I’m CTO of a MDM startup (bravas.io) looking to get more understanding of NixOS and its roadmap.

A MDM is a Mobile Device Manager, a solution here to help organization to manage a fleet of endpoint at scale.

By manage here you can understand:

enforce encryption and collect recovery key
distribute certificates from a PKI
install & configure apps

Currently we support iOS and macOS, and are working on the Windows support.

And of course, the next step is Linux support (in about a year). Which will be hard because so far, no management protocol seems to exist for Linux accros distributions.

This is how I’ve learned about NixOS and its vision.

So I’m curious about the future and a way for us to support NixOS as our first supported Linux.

Is a management protocol something already in mind for NixOS? If not, is it something that we could propose?

norpol · April 5, 2024, 12:41pm

Is a management protocol something already in mind for NixOS?

What aspects would a management protocol cover in your eyes? NixOS is already a fully declarative system abstracting almost every single program configuration (including browser defaults and add-ons).

I think you would potentially hook into NixOS itself via nix-files/modules/overlays, give the user some way to allow configuration themselves and then remotely run some sort of nixos-rebuild switch to switch to a new configuration. The Nix configs can be sourced through https, git or nix files on the local filesystem. An MDM would likely just automate the part of distributing and applying nixos-rebuild.

Linux doesn’t has a “management protocol”, but that’s partially due to the fact that Linux configuration and software management has been much more coherent than on Windows/macos to some extend. In Linux world I would see “configuration management” the equivalent of a “management protocol”. Saltstack/puppet/ansible/purpleidea mgmt are all tools that allow managing of Linux environments remotely, many of the configuration modules are/can be implemented in an distribution agnostic way. I think the benefit with NixOS is that you get to have much tighter control and reproducibility/rollback mechanisms. With traditional config management tools, you always apply on top of an existing “state”, you often end up implementing transition states where you have to revert previous states, with NixOS such occurances are a minimum.

ygi · April 5, 2024, 1:29pm

Management protocol has to be differentiated here from management payload and commands.

The payloads are the actually settings you want to enforce on the endpoint. Unlike windows and its register, or macOS with UserDefaults, Linux does not have a standard configuration database. It’s flat file, eventually in /etc, not necessarily in the same file format, and not with a single access process.

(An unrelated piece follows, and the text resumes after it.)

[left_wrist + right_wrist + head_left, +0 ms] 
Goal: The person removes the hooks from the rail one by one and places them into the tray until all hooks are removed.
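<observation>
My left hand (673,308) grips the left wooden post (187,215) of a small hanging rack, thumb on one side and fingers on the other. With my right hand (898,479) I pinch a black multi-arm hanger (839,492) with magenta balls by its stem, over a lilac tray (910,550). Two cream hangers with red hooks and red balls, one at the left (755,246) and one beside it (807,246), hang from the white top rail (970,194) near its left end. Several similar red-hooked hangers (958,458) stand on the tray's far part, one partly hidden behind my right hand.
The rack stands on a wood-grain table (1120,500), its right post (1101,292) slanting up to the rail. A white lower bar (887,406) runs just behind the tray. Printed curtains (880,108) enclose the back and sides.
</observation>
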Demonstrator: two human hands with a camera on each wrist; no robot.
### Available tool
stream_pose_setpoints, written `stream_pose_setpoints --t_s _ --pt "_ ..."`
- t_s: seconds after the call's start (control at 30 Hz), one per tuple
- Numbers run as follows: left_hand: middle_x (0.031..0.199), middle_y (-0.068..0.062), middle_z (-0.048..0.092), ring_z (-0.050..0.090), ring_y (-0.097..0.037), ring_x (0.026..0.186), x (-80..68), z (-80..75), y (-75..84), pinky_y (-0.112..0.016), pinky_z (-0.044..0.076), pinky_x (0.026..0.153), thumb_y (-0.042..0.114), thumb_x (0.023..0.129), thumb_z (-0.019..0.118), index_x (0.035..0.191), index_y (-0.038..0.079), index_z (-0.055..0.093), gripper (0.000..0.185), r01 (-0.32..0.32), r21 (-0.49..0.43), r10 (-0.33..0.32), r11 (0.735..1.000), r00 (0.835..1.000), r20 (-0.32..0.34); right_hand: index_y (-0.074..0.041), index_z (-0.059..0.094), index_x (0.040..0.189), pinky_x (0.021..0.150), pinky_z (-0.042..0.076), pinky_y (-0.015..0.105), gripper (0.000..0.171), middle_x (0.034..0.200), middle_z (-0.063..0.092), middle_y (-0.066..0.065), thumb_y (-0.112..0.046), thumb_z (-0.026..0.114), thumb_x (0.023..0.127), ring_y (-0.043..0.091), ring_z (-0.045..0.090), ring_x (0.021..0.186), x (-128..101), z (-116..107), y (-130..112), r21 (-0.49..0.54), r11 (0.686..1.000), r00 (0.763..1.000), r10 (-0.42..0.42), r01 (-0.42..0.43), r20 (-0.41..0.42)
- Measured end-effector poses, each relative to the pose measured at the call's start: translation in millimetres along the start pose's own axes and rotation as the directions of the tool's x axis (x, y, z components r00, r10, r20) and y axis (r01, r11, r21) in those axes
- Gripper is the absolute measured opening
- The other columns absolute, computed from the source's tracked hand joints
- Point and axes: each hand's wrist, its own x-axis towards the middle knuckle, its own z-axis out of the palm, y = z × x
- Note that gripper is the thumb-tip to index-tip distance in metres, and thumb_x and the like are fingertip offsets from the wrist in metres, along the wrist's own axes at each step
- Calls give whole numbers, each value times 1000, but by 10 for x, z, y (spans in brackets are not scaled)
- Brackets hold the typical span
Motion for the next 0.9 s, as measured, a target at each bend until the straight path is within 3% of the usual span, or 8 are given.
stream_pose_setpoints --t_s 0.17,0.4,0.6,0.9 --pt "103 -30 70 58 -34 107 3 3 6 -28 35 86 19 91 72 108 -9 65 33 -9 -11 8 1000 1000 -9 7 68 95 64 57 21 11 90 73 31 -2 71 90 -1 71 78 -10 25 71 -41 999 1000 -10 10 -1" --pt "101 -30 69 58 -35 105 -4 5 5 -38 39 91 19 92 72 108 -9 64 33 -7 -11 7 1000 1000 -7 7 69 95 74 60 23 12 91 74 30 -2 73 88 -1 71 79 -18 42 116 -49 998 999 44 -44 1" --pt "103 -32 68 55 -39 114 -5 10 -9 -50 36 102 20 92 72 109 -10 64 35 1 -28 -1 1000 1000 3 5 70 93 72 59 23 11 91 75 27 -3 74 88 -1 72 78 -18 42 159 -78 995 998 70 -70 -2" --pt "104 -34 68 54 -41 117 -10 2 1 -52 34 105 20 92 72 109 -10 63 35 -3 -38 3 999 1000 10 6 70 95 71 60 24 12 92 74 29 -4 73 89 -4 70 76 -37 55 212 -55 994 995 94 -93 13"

This is where the works in NixOS is really useful, it start to create a common process of configuration for all dependencies.

The commands are what you currently have via the CLI (apply the config change, etc)

The protocol however, is how you integrate an infinite number of endpoint with a centralized system.

The management protocol need to:

allow endpoint to report this situation change (disk usage, available update, etc)
distribute the commands and payload at scale (all managed devices enrolled for a user member of the group developers will get the configuration payload to install git)
allow enrollment in self service and during initial installation

If we look at how it works on other platforms (iOS, macOS, windows, and somehow Android, ChromeOS is different) this protocol is quite simple, allow some basic messaging and event handling, and let the whole logic up to the MDM implementation.

The server side is the MDM, and the client side is an MDM agent built into the system by the “vendor” of the OS for iOS, macOS, and windows. For ChromeOS, the MDM agent is built by the MDM vendor and use Android native API.

This is where the value could be in NixOS, having the nix toolset supporting a management server in addition to the local commands.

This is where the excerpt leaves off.